Friday, June 10, 2022

Duff Review: Victor Romero Evans "At the Club" b/w The Detonators "Lift Off" reissue

The paper label indicates the song title, band, and label (Special Request)
12" vinyl single
Special Request
1980 (2022 reissue)

(Review by Steve Shafer)

Remastered and reissued for the first time since 1980, the John Collins-produced/co-written 12" single featuring Victor Romero Evans' "At the Club" and The Detonators' "Lift Off" should be of interest to Specials' fans, as it's forever linked to their most brilliant release--the Ghost Town EP.

Back in the day, after the Evans/Detonators record was played on Radio One's "Roundtable" program and favorably reviewed (it also was #1 on Black Echoes' reggae chart at the time), Collins received a late-night call from Jerry Dammers asking him if he might be interested in producing The Specials' next recording. The band was very impressed with Collins' production (recorded on a four-track in the front room of his house and released on his own label) and, in the wake of More Specials' not completely welcome excursion into muzak/lounge and the hi-tech 24-track studio it had been recorded in (that offered Dammers too many choices!), The Specials wanted to capture a more authentic reggae sound for these new songs in a much simpler fashion. And they believed Collins was their man.
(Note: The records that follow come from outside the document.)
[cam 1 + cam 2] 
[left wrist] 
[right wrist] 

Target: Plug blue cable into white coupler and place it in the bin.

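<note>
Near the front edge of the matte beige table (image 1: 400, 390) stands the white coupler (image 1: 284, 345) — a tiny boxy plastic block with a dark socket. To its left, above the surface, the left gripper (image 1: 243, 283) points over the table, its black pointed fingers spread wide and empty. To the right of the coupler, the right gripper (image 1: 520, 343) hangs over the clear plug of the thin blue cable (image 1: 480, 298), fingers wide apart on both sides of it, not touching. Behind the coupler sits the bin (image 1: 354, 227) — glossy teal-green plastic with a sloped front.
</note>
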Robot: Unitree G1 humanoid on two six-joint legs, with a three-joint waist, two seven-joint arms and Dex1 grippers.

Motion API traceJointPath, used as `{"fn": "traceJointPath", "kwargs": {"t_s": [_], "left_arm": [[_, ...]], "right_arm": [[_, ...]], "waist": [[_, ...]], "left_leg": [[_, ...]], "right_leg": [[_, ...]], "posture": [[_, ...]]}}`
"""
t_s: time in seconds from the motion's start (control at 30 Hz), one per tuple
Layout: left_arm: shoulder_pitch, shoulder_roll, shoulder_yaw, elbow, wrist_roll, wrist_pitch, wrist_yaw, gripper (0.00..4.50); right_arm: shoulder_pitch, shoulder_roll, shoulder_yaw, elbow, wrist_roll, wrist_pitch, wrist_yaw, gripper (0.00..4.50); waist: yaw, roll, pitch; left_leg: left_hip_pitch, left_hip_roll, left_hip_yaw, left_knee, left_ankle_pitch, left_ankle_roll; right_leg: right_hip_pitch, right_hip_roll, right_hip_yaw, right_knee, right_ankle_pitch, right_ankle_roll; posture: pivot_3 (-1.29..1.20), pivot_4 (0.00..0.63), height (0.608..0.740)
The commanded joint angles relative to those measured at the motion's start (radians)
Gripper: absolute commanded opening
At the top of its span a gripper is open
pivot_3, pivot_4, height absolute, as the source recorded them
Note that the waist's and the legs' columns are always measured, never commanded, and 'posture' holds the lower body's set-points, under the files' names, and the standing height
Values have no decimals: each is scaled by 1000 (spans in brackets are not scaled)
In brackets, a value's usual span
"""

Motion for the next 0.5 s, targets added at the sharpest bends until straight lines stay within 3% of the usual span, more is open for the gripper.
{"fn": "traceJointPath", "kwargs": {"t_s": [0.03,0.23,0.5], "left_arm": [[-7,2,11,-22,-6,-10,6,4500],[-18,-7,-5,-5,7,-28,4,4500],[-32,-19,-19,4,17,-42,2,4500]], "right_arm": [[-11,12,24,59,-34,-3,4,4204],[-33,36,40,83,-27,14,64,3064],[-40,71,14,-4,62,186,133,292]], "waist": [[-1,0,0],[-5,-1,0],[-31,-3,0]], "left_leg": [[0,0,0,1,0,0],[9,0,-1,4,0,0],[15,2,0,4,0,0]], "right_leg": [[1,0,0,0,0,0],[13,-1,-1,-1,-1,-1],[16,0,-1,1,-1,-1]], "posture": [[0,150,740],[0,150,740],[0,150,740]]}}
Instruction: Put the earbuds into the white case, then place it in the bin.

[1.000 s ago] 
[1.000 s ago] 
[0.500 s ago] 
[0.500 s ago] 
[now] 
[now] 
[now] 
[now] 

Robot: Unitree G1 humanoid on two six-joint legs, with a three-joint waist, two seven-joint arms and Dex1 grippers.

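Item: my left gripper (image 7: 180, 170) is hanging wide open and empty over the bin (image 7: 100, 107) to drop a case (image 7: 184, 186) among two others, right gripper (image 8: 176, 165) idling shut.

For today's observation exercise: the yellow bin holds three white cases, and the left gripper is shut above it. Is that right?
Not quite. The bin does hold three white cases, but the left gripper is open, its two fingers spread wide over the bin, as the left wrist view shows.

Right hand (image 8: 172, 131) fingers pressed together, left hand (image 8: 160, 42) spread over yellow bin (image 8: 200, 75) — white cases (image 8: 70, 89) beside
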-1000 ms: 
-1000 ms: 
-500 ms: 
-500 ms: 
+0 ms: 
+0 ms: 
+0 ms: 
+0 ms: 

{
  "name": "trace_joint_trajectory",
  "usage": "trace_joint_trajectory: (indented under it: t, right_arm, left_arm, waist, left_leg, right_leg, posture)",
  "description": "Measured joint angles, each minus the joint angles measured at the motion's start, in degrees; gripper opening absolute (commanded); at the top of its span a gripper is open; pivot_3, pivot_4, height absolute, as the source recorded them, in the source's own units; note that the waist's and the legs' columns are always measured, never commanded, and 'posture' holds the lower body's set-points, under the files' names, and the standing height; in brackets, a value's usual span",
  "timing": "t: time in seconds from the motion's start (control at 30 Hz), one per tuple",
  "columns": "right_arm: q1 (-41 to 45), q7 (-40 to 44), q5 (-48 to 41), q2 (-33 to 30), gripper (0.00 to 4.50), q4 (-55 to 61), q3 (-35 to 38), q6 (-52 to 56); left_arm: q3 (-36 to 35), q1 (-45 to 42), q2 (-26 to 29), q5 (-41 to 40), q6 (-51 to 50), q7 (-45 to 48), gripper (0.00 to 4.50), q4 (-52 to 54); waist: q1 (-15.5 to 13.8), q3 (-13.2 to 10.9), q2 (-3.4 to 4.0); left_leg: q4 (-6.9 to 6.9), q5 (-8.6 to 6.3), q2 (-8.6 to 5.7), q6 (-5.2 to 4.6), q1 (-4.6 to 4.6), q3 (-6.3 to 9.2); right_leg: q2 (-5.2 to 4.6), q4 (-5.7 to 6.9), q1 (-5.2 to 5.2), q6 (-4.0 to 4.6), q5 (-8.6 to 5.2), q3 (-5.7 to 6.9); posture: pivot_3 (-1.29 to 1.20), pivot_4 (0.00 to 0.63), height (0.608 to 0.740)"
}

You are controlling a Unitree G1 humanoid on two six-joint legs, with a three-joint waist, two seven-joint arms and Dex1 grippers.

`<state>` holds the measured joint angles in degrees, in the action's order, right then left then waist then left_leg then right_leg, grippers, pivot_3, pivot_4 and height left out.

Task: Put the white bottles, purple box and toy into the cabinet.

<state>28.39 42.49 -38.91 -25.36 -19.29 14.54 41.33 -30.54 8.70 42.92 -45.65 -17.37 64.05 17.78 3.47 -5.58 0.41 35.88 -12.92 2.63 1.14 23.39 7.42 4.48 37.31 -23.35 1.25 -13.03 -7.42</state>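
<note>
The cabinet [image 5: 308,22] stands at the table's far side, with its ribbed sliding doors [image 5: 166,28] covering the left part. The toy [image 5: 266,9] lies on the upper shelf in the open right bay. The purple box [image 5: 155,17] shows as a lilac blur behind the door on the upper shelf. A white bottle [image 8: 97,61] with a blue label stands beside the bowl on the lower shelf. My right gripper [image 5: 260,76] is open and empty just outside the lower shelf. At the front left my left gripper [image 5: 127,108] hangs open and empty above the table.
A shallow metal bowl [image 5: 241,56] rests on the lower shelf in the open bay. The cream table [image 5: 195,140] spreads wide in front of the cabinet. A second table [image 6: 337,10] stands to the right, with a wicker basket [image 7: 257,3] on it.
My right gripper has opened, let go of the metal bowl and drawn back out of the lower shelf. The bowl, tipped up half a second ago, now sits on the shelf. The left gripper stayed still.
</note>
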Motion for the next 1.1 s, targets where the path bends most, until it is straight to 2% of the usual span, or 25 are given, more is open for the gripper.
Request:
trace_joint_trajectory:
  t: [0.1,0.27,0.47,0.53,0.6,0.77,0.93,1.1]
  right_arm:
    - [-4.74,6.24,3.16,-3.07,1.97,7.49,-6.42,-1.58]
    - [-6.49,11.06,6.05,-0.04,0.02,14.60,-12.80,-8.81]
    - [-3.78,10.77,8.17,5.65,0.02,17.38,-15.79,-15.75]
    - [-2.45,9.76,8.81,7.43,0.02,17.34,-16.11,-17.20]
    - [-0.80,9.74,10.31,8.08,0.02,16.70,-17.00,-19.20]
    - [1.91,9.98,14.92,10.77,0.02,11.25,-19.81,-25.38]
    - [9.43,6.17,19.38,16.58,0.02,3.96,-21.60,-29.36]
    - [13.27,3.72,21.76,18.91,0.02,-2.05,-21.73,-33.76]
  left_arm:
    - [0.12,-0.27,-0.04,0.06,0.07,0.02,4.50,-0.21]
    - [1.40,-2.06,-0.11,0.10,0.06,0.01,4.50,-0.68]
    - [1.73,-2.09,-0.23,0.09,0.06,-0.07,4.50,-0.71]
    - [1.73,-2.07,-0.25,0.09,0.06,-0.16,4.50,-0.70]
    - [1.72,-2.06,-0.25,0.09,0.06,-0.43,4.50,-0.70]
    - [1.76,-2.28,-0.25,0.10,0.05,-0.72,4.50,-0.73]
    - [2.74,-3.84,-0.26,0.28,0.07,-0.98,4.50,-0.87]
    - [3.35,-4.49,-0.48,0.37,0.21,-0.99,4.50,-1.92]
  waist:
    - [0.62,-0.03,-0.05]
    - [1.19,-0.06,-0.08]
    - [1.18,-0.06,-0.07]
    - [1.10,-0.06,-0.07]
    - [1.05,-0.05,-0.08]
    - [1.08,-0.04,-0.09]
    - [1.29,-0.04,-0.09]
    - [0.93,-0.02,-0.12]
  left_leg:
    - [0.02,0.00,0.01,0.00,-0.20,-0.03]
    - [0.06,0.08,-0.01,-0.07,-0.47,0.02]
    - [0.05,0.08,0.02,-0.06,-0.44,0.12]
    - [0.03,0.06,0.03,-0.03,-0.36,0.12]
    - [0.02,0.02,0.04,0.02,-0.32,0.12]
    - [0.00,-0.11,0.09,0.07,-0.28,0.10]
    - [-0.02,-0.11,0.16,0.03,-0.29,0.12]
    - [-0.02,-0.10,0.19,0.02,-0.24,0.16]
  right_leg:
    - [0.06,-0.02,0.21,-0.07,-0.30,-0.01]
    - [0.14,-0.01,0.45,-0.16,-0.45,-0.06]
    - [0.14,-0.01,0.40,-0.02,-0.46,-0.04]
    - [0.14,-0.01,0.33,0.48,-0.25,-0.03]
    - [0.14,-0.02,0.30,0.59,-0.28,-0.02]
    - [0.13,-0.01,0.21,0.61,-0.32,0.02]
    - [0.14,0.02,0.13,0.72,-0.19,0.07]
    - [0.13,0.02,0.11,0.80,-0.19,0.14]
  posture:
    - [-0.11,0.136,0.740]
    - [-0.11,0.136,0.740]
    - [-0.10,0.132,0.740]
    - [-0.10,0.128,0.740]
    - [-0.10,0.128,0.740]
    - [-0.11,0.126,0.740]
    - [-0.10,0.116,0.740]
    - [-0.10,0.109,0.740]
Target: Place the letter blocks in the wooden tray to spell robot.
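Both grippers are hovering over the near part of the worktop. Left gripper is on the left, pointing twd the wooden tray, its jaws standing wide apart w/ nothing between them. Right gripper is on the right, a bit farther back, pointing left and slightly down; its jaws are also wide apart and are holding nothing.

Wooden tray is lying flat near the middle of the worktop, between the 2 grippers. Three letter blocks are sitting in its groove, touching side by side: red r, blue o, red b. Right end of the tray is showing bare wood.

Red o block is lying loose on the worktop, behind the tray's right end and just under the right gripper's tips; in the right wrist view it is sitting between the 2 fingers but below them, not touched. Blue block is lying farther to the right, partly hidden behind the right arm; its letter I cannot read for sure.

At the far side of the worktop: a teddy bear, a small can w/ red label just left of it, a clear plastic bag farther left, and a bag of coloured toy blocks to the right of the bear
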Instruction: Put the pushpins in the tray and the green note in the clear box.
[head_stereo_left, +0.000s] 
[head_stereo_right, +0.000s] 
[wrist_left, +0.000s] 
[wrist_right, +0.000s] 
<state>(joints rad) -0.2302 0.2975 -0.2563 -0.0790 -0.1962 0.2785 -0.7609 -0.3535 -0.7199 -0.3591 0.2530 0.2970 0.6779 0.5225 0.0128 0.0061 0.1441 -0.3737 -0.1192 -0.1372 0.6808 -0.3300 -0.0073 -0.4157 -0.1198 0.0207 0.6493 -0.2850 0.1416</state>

When The Specials' met John Collins, they didn't expect him to be white. Lynval Golding and Neville Staple told him, "We were expecting someone like Lee Perry; a wild rasta smoking ganja." Indeed, the seductive Lovers Rock of "At the Club" and mysterious outer space dub of "Lift Off" seem as if they could have come from the mixing desks of Dennis Bovell or Mad Professor, two of the top UK reggae producers back then--and now. (Trainspotters will be interested to know that Victor Romero Evans also played the part of Lover in Franco Rosso’s stellar 1980 film Babylon--an updated Thatcher-era The Harder They Come shot in South London, with a boss reggae soundtrack by Bovell, Yabby U, I-Roy, Cassandra, Aswad, Vin Gordon, and Michael Rose.)

Of these two tracks, the wonderful dub instrumental "Lift Off" is clearly the sonic blueprint for what Dammers wanted for "Ghost Town." It sports a clean, warm, roots reggae sound with electro percussion and trippy synth effects (shades of every B 1950s sci-fi film you've ever seen)--and features the same ghost synth that is later used to open and close "Ghost Town." (To these ears, John Bradbury's drumming on "Ghost Town" and "Friday Night, Saturday Morning" sounds like its programmed, even though it's not; but I think it's a combination of how Brad is drumming--reportedly influenced by Gregory Isaacs' "Night Nurse"--and how Collins recorded him.)

Specials' completists will want to snap up a copy of this (I ordered a copy through Juno.co.uk), but the Victor Romero Evans "At the Club"/Detonators "Lift Off" 12" is worth having in its own right. It's a fantastic slice of early '80s UK reggae that stands the test of time.